Apart from bacon and sausages, you can find anything you want here in Qatar if you are willing to pay for it, so we don’t miss the material items. Of course the biggest thing we all miss is having friends and family close by. Skype and Gmail are wonderful inventions, but there are days when things aren’t going so well here, or things aren’t going so well in Ireland, and the distance between us and our family and friends becomes more real.

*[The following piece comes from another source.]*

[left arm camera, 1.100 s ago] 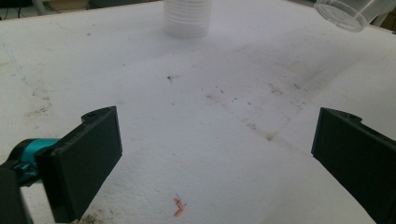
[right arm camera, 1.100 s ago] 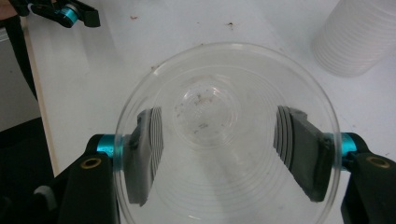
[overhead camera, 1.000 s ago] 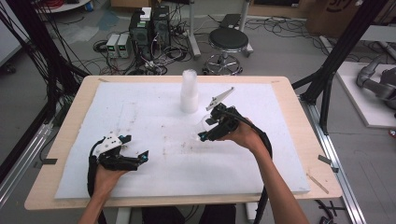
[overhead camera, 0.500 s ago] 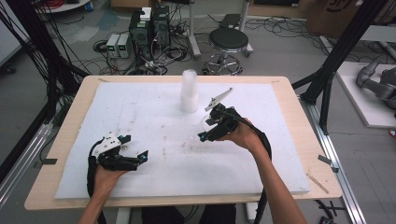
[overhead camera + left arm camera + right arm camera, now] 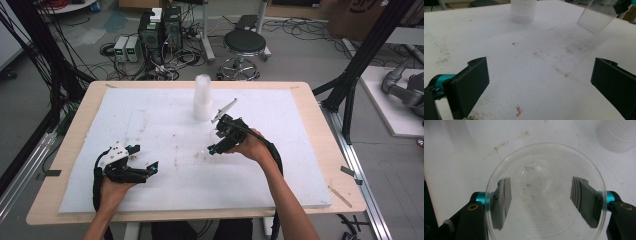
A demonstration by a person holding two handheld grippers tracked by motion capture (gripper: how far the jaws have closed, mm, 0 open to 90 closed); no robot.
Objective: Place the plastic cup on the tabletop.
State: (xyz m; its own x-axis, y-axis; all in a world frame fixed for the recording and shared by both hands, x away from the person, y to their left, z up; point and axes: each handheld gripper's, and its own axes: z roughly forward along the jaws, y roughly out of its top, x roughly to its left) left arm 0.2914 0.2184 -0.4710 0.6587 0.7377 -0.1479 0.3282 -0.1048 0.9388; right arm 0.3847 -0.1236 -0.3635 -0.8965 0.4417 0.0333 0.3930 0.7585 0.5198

WE DON’T ANTICIPATE spending a lifetime out here, we hope it will only be a few years. How long we stay will be determined by the construction industry in Ireland, and for the moment, there are more people asking us about leaving Ireland to come to the Middle East than there are opportunities at home. The amount of construction going on here is unbelieveable, it is an engineers’ and architects’ dream. There are towers being built in shapes I’ve never seen before, and cost doesn’t seem to be a consideration. There are so many cranes and diggers that my Bob the Builder- obsessed children are in fantasy land.

We have an income here, which is the most important thing, especially as the daily news from Ireland gets worse and the EU bid to resolve the debt crisis slides into disarray. When the time is right to go home we will, but for now, we are making what we can of our time here, rather than wishing it was somewhere else.